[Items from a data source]
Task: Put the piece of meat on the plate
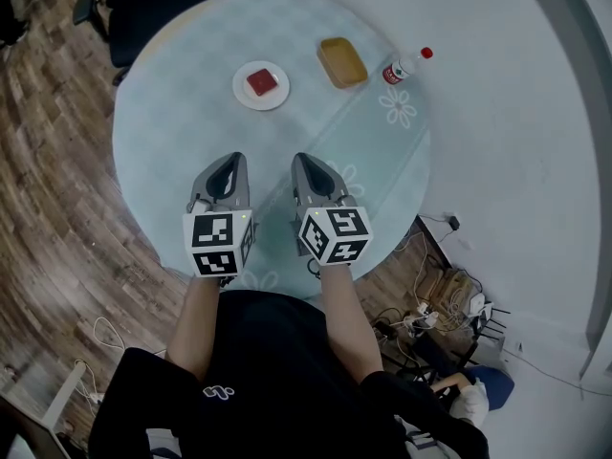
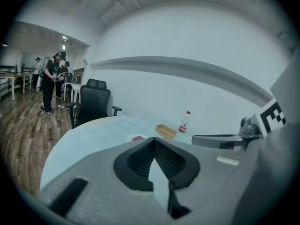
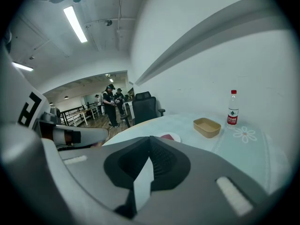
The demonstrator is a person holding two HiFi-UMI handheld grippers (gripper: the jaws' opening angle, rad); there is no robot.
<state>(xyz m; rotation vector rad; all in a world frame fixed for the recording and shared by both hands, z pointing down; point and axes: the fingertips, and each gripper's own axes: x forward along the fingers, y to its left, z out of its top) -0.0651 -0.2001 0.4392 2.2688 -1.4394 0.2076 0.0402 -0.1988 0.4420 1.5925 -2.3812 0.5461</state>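
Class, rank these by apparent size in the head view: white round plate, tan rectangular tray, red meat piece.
1. white round plate
2. tan rectangular tray, only a little smaller
3. red meat piece

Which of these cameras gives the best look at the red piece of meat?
The head view: it looks down on the meat, showing its whole red top on the white plate. Both gripper views show only a thin, distant red sliver, edge-on.
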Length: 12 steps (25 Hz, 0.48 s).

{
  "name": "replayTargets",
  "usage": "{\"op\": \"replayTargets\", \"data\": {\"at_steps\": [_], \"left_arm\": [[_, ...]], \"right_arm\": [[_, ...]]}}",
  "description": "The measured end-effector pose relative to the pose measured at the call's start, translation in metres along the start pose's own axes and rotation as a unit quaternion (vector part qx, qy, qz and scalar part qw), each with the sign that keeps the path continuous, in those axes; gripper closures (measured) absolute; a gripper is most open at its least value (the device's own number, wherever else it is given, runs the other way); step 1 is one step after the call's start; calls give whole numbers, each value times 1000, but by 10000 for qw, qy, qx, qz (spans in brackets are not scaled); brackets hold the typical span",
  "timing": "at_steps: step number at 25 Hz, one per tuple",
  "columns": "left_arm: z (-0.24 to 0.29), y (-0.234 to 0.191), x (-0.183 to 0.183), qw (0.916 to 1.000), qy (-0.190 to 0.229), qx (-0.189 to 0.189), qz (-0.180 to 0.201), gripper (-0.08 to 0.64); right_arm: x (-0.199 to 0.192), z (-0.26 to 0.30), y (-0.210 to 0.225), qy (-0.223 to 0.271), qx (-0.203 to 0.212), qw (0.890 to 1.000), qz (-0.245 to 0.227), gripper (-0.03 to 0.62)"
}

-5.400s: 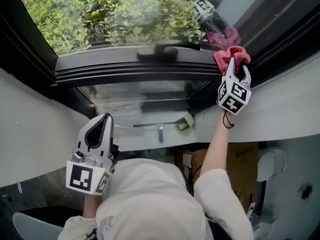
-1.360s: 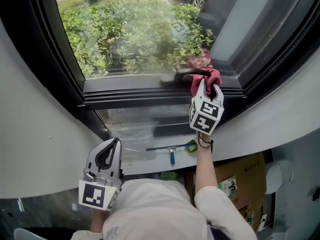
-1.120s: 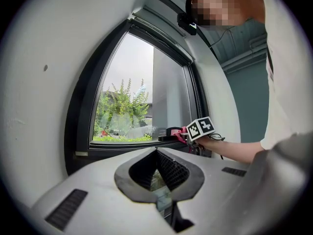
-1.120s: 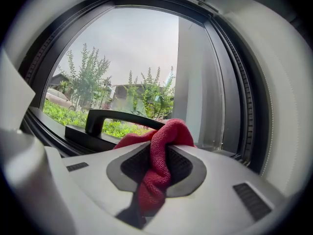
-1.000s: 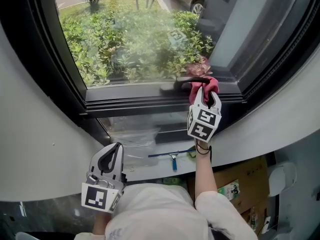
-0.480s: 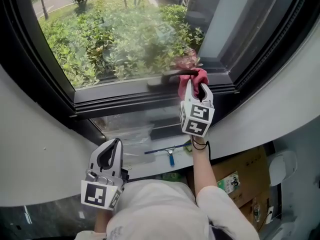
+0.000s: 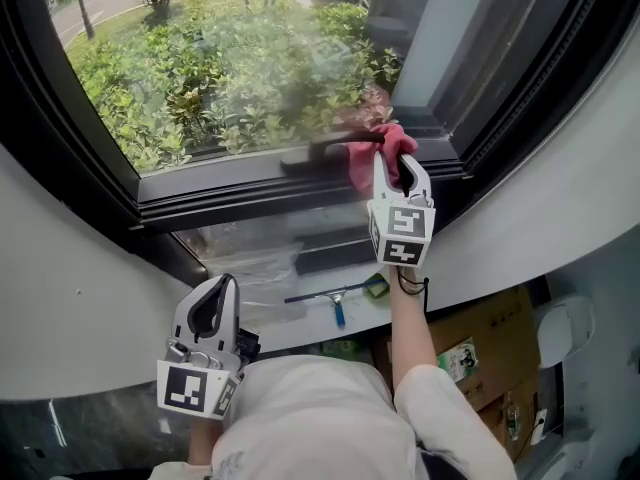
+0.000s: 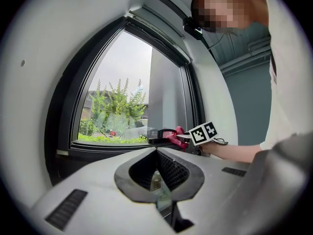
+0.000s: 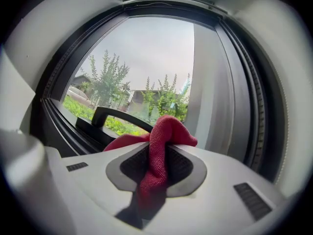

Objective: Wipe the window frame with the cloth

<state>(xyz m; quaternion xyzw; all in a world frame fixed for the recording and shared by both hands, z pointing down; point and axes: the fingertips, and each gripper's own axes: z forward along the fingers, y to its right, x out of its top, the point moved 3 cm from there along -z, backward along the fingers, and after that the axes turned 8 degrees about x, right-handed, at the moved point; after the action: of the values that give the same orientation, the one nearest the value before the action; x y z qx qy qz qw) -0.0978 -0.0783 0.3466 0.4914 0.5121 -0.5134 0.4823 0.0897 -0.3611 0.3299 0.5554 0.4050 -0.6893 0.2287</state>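
A: Starting near. Checking the L gripper (image 7: 226, 284)?

B: Hanging low beside the torso, well apart from the window. Holding jaws pressed together, gripping nothing.

A: Moving up to the sill (image 7: 300, 323)?

B: Seeing a squeegee (image 7: 330, 298) lying flat there, w/ a green sponge (image 7: 377, 286) just beside its R end. Spotting a cardboard box (image 7: 470, 333) underneath, to the R.

A: Looking at the R gripper (image 7: 400, 168) next?

B: Reaching up at arm's length toward the bottom rail of the window frame (image 7: 230, 193). Clamping jaws tight on the red cloth (image 9: 164, 133), w/ a bunch poking out past the tips and a tail trailing back btwn them.

A: Pinning down the cloth exactly?

B: Sitting right at the R end of the black handle (image 9: 115, 115), over the bottom rail, near the frame's R corner. Touching the rail or not: not managing to tell.

A: Looking thru the glass?

B: Seeing green bushes (image 7: 190, 83) close outside, w/ trees farther off.
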Motion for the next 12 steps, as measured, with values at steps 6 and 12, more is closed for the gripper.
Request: {"op": "replayTargets", "data": {"at_steps": [6,12], "left_arm": [[4,11,0,9999,-33,-121,19,552],[12,27,-1,9994,-53,-345,40,552]], "right_arm": [[16,-27,69,405,-586,9970,-289,499],[0,-49,126,172,-850,9955,-373,499]]}}
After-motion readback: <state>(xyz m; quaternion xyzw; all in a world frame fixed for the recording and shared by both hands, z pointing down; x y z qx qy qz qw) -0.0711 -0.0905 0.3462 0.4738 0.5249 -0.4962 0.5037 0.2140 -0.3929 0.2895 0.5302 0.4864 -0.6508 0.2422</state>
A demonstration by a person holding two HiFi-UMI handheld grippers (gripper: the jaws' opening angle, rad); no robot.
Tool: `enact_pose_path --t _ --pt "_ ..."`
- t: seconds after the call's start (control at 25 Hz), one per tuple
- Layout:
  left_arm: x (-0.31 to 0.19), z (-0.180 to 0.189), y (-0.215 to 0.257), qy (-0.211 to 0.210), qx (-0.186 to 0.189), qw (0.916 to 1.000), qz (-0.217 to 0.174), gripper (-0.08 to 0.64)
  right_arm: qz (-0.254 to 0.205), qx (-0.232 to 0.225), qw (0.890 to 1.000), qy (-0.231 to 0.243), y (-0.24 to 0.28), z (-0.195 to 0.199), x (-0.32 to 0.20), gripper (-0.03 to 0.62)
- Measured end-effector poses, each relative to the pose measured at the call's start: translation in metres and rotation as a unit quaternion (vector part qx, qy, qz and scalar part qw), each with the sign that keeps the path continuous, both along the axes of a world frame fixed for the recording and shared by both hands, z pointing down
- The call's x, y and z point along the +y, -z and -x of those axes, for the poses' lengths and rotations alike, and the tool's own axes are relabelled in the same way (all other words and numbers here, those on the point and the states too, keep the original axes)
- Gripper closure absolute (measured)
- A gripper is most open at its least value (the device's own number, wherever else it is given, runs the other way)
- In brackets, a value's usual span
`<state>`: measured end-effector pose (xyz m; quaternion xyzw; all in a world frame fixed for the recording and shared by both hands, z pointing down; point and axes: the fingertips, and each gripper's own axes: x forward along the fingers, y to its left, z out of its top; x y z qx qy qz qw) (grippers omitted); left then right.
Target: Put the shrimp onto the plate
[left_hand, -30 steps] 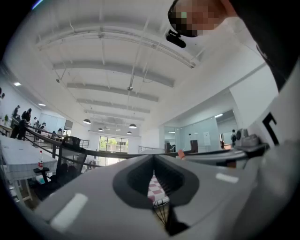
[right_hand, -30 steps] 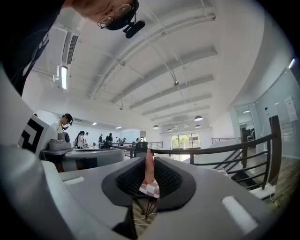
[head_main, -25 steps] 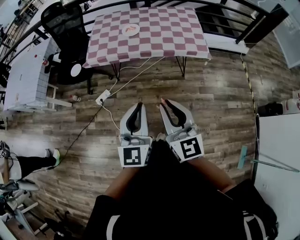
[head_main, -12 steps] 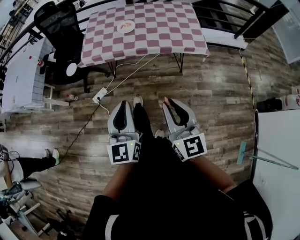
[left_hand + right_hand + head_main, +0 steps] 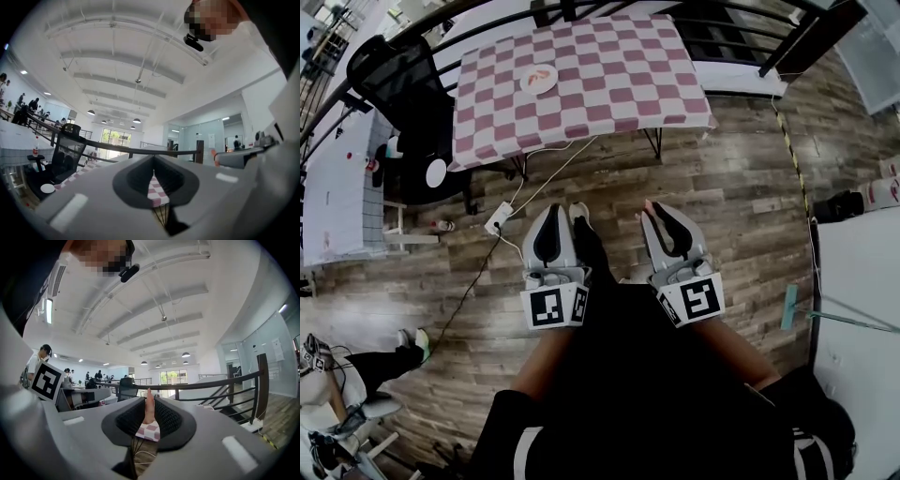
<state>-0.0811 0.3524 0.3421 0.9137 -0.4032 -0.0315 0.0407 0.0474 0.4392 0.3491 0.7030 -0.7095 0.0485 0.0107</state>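
Observation:
A table with a pink-and-white checked cloth (image 5: 609, 70) stands far ahead, past my grippers. On its left part sits a small white plate (image 5: 538, 79) with an orange shrimp-like piece on it. Both grippers hang over the wood floor, well short of the table. My left gripper (image 5: 551, 208) is shut with nothing in it; its tips (image 5: 153, 169) meet. My right gripper (image 5: 652, 206) is shut on a pinkish-orange shrimp (image 5: 148, 406) that pokes out past the tips.
A black office chair (image 5: 398, 70) stands left of the checked table, with a white table (image 5: 337, 178) beside it. A power strip with cables (image 5: 499, 216) lies on the floor ahead. A dark railing (image 5: 750, 37) runs behind the table. Another white surface (image 5: 862, 291) is at the right.
The checked table and plate have slid left in the head view. The two grippers have spread further apart, and my foot now shows between them. Both stay shut.

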Motion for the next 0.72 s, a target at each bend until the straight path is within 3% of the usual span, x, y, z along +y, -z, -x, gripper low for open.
enact_pose_path --t 0.48,0.72 --pt "-0.152 -0.040 -0.025 -0.020 -0.025 0.9993 0.021 0.552 0.052 0.005 0.999 0.010 -0.018 -0.018 -0.158 0.532" --pt "-0.227 -0.039 -0.018 -0.011 -0.026 0.9994 0.019 0.552 0.065 0.015 0.997 0.025 -0.011 -0.021 -0.233 0.532"
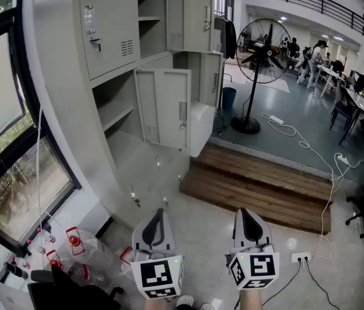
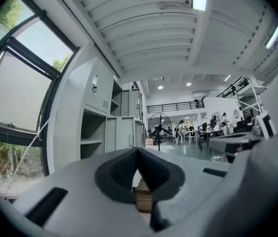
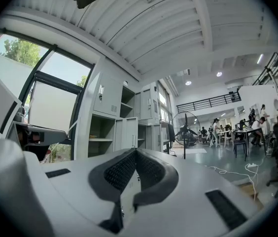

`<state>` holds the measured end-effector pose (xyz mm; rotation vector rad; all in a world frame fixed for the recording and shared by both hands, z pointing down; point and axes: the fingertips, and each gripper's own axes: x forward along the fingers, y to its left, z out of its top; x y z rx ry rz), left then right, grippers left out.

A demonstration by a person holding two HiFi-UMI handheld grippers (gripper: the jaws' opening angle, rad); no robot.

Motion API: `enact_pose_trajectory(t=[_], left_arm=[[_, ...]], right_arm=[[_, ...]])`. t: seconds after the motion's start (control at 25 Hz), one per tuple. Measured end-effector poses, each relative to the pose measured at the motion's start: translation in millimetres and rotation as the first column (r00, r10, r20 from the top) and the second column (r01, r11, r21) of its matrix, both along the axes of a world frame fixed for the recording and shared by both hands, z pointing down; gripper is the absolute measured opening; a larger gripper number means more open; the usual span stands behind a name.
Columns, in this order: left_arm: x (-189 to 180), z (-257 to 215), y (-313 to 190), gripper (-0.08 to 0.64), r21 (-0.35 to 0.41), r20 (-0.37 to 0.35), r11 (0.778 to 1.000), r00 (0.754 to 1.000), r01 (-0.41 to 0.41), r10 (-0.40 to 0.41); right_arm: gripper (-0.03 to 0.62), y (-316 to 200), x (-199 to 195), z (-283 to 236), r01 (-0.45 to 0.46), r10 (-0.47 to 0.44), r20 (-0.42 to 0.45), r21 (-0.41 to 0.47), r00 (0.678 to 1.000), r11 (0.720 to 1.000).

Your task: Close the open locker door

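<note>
A tall grey locker cabinet (image 1: pixel 114 76) stands ahead on the left, with several doors hanging open. The nearest open door (image 1: pixel 164 107), in the middle row, swings out toward me with its handle on the right edge. Two more open doors (image 1: pixel 192 15) sit further back. My left gripper (image 1: pixel 159 213) and right gripper (image 1: pixel 244 213) are held low over the floor, side by side, both shut and empty, well short of the lockers. The left gripper (image 2: pixel 138 149) points at the cabinet (image 2: pixel 104 127). The right gripper (image 3: pixel 135 150) faces the same open doors (image 3: pixel 129 132).
A wooden step platform (image 1: pixel 259 186) lies ahead right, with a standing fan (image 1: pixel 262 50) behind it. Cables and a power strip (image 1: pixel 301 257) trail on the floor at right. A window (image 1: pixel 14 173) and red-capped bottles (image 1: pixel 72 241) are at left. People work at desks (image 1: pixel 311 60) far off.
</note>
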<state>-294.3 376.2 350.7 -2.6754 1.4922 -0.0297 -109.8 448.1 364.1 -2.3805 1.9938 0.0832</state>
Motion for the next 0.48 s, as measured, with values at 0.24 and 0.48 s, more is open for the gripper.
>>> enact_pose_trajectory(t=[0.24, 0.48], left_arm=[[0.4, 2.8, -2.0, 0.0, -0.003, 0.007, 1.0, 1.0, -0.001, 0.001], [0.4, 3.6, -4.7, 0.0, -0.004, 0.004, 1.0, 1.0, -0.002, 0.002]], right_arm=[[0.017, -0.2, 1.6, -0.7, -0.007, 0.007, 0.003, 0.001, 1.0, 1.0], [0.017, -1.8, 4.7, 3.9, -0.014, 0.014, 0.018, -0.004, 1.0, 1.0]])
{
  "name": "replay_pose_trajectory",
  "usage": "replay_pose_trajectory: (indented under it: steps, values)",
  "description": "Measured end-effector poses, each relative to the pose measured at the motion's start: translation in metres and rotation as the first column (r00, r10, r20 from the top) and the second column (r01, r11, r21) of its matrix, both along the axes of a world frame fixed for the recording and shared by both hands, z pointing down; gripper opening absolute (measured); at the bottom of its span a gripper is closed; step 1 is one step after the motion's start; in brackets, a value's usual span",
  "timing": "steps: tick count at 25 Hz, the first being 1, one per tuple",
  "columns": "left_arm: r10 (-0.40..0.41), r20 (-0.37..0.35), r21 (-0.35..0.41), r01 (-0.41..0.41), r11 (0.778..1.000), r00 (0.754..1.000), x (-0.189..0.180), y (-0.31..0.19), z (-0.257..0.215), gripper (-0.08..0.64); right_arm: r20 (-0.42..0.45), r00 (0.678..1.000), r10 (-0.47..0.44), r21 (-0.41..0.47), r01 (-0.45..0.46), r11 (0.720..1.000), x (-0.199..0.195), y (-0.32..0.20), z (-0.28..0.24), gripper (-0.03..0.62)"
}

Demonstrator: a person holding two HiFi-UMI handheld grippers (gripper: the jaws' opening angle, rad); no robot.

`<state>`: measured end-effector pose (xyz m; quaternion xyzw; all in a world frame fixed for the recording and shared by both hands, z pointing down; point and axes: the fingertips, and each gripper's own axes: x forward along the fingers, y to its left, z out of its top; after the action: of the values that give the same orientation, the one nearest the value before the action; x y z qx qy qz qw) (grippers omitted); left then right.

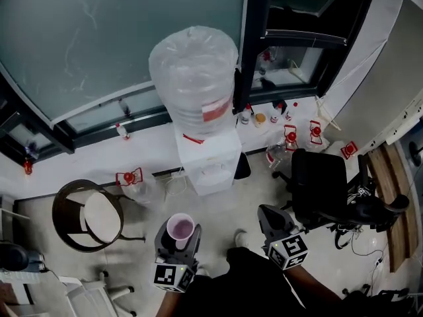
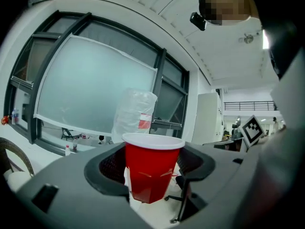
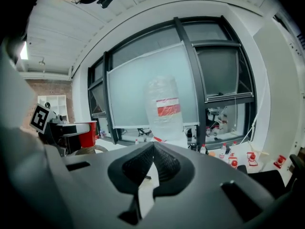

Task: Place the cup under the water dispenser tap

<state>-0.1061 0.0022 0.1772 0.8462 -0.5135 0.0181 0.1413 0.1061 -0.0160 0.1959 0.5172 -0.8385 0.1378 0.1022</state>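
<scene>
My left claw [image 1: 177,242] is closest to me. Its jaws stand wide, but only because they are closed on the cup [image 2: 151,168]. The pads press into its red sides low down, and the wall creases a little where they bite. The cup is upright with its white rim level, and in the head view it looks empty inside. I hold it in the air over the floor [image 1: 221,210], in front of me and touching nothing else.

My right claw [image 3: 153,151] is beside it, a little to the right. Its jaws are closed together at the tips and there is nothing between them.

Past both claws stands the dispenser [image 1: 208,157], a white box against the window wall with the big clear bottle [image 1: 195,78] on top. There is a stretch of bare floor between it and the cup. I can see a recess in its front face, but I cannot make out the tap itself from here.

I judge the grasp and lift done. What is left is the carry to the dispenser, lining the cup up under the tap, setting it down upright and letting go. With a wall this thin, I should keep my squeeze light.
</scene>
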Motion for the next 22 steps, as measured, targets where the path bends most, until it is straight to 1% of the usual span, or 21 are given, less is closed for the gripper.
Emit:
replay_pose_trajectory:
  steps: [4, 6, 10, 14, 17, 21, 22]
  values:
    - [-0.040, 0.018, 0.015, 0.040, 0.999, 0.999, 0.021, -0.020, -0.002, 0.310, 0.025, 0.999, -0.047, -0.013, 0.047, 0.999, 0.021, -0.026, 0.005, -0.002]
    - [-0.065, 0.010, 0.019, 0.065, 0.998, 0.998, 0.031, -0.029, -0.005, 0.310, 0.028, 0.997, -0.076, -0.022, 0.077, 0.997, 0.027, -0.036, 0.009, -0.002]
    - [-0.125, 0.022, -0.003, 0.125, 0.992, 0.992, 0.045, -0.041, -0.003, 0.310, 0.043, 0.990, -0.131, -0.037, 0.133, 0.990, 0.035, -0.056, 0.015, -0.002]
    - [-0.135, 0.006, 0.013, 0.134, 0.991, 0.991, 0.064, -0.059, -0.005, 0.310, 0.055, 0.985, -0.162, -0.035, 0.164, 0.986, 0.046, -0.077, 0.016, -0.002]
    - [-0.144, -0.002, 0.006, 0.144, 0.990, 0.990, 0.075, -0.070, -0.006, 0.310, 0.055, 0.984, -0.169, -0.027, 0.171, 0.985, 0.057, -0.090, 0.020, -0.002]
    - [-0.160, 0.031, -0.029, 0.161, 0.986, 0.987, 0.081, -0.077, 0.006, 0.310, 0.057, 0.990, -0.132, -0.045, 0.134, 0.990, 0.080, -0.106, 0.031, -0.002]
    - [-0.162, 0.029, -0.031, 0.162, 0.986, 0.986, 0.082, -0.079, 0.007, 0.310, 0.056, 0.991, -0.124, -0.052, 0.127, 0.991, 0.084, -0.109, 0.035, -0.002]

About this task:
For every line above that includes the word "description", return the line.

Response:
  "description": "The measured end-effector pose relative to the pose measured at the call's start, translation in metres along the start pose's own axes and rotation as a unit quaternion (vector part qx, qy, qz and scalar part qw), each with the sign that keeps the path continuous, in those axes; gripper closures (measured) absolute; a gripper is most open at its least value (the device's own number, wherever else it is given, runs the other way); step 1 is one step after the call's start; calls give whole numbers, each value times 1000, but by 10000 for qw, qy, qx, qz (spans in brackets are not scaled); brackets hold the typical span",
  "description": "Measured end-effector poses, each relative to the pose measured at the motion's start: translation in metres and rotation as the first column (r00, r10, r20 from the top) and the second column (r01, r11, r21) of its matrix, both along the axes of a world frame fixed for the recording and shared by both hands, z pointing down; gripper opening absolute (measured); at the bottom of its span a gripper is closed; step 1 is one step after the motion's start; in brackets, a value's usual span",

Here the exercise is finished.